**Prompt**
Among the entries below, find the lines with "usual" and copy them.

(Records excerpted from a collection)
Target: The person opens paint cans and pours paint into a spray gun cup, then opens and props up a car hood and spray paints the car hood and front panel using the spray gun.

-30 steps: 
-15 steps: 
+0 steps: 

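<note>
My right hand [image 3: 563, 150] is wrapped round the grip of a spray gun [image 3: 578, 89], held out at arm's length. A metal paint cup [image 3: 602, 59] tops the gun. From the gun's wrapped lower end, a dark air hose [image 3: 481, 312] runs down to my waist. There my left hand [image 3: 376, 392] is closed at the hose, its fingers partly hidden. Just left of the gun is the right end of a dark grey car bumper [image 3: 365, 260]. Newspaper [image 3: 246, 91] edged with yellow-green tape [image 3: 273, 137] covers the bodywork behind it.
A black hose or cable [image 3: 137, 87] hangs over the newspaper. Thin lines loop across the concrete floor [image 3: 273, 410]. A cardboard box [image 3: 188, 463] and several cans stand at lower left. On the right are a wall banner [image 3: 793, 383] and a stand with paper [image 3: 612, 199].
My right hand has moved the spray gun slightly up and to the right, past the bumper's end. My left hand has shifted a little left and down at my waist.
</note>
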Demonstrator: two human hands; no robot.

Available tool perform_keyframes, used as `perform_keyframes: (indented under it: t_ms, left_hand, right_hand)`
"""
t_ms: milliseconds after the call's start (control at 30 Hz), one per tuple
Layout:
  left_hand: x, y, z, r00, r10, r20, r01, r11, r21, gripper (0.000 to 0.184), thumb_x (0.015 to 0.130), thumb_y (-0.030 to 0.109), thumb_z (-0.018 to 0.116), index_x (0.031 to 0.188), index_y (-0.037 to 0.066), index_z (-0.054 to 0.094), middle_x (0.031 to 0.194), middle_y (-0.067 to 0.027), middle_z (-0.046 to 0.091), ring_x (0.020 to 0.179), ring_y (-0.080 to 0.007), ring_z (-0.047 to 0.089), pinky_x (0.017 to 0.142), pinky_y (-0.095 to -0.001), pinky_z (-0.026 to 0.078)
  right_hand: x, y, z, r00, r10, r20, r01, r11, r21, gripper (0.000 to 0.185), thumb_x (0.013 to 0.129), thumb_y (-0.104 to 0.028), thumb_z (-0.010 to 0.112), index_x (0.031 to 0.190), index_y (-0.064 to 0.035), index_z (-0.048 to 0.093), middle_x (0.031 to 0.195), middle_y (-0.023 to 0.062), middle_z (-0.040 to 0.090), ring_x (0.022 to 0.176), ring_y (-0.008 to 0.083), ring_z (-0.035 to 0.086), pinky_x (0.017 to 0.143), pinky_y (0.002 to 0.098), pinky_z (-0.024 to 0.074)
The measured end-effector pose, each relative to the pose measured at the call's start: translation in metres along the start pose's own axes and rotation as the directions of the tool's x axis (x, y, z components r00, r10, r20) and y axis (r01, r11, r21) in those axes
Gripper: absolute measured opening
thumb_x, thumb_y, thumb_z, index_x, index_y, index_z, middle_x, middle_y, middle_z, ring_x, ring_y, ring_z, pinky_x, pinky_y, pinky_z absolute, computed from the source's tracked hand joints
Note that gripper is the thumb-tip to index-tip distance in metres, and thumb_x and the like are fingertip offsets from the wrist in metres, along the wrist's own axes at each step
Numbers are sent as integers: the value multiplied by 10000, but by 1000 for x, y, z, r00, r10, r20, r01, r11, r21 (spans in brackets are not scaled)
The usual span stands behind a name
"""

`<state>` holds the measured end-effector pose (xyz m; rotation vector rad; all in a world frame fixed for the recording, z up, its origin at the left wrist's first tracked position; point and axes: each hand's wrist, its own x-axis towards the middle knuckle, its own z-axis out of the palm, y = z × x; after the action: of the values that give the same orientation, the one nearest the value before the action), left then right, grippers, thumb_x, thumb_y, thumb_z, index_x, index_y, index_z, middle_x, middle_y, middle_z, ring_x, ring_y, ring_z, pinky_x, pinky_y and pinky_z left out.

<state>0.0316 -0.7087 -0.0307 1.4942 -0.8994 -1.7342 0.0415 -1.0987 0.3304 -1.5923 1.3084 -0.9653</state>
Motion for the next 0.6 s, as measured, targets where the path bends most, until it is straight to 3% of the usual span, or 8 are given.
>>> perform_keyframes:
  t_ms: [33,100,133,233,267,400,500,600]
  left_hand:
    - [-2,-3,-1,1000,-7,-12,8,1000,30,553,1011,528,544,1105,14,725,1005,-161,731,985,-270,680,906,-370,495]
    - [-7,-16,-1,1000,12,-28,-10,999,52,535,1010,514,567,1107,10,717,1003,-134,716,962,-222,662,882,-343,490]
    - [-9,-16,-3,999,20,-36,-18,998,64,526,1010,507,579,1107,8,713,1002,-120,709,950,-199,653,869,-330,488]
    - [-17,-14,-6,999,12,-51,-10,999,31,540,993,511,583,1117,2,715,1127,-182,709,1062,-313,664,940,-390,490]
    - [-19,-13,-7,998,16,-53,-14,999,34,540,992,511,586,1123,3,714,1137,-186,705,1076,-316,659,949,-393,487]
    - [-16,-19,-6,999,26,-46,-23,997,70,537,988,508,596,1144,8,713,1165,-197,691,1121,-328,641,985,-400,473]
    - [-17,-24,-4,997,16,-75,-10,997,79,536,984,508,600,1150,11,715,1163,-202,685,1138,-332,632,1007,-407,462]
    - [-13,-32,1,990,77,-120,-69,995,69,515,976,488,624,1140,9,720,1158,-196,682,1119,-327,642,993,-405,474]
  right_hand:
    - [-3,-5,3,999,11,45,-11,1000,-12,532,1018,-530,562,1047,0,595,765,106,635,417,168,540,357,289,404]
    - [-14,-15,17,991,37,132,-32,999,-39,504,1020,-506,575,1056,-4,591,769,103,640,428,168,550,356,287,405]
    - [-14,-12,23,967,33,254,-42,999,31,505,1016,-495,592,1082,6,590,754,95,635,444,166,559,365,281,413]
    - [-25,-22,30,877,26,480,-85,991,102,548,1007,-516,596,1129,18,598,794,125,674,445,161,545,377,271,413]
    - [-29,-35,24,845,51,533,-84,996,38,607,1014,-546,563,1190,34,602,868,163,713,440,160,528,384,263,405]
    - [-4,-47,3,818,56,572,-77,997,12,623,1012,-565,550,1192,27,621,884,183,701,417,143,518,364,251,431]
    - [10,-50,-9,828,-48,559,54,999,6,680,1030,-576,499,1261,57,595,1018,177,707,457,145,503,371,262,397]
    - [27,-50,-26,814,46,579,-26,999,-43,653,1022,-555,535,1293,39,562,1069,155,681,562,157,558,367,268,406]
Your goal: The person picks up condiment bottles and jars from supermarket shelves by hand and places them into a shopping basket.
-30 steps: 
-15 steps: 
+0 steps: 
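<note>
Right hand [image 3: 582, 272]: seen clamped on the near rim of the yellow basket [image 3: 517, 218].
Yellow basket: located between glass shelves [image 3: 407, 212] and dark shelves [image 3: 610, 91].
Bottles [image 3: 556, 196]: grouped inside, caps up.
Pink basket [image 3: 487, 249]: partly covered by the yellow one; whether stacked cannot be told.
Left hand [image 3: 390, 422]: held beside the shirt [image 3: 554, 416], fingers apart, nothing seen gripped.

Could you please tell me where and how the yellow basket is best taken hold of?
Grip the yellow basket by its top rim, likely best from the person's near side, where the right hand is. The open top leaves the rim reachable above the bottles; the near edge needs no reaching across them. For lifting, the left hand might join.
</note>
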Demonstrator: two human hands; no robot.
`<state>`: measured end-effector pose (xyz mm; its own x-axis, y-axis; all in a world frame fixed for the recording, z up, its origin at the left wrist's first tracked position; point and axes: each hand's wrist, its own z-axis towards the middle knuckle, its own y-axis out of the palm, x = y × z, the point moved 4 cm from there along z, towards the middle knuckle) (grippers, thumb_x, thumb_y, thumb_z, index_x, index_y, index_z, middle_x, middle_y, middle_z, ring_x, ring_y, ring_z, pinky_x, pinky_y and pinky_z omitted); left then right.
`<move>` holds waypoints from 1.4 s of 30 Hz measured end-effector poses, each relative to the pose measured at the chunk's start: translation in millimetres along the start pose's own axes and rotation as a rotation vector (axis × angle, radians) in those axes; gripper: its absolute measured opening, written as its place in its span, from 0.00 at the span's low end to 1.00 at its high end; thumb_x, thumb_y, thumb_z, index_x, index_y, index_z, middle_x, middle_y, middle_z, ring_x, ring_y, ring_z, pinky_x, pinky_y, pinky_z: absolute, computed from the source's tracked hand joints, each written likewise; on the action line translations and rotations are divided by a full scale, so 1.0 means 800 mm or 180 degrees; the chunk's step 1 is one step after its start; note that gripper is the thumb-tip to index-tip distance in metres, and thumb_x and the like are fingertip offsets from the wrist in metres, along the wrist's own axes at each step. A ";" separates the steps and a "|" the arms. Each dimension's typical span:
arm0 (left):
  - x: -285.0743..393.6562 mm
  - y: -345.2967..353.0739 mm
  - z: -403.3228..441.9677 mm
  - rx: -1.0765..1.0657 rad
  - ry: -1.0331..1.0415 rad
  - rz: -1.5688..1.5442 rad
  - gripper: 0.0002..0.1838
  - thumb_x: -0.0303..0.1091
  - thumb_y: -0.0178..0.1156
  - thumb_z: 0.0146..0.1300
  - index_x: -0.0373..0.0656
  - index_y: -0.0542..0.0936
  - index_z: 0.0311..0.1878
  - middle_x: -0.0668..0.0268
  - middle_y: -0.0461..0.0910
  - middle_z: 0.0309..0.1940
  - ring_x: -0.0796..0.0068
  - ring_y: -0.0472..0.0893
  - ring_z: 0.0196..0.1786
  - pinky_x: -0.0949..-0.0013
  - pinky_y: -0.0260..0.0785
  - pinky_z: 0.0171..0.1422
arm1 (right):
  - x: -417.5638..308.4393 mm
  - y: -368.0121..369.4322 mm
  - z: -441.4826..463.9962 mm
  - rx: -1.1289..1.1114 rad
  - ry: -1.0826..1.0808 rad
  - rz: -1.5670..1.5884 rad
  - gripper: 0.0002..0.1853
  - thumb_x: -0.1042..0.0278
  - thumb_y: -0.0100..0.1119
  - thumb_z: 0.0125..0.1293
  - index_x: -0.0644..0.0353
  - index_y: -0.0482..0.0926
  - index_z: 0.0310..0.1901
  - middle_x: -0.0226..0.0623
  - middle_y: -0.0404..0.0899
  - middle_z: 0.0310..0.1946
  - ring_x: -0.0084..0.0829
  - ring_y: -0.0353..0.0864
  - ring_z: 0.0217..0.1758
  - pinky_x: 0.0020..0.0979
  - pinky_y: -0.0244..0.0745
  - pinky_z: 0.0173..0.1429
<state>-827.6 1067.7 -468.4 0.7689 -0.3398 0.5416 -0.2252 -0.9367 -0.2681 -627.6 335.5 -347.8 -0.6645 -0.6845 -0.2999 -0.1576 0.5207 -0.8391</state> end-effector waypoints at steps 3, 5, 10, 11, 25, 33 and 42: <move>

**Completed task**
The usual span stands behind a name
Motion for the next 0.6 s, as measured, targets where the path bends most, until it is straight to 3% of the usual span, or 8 are given.

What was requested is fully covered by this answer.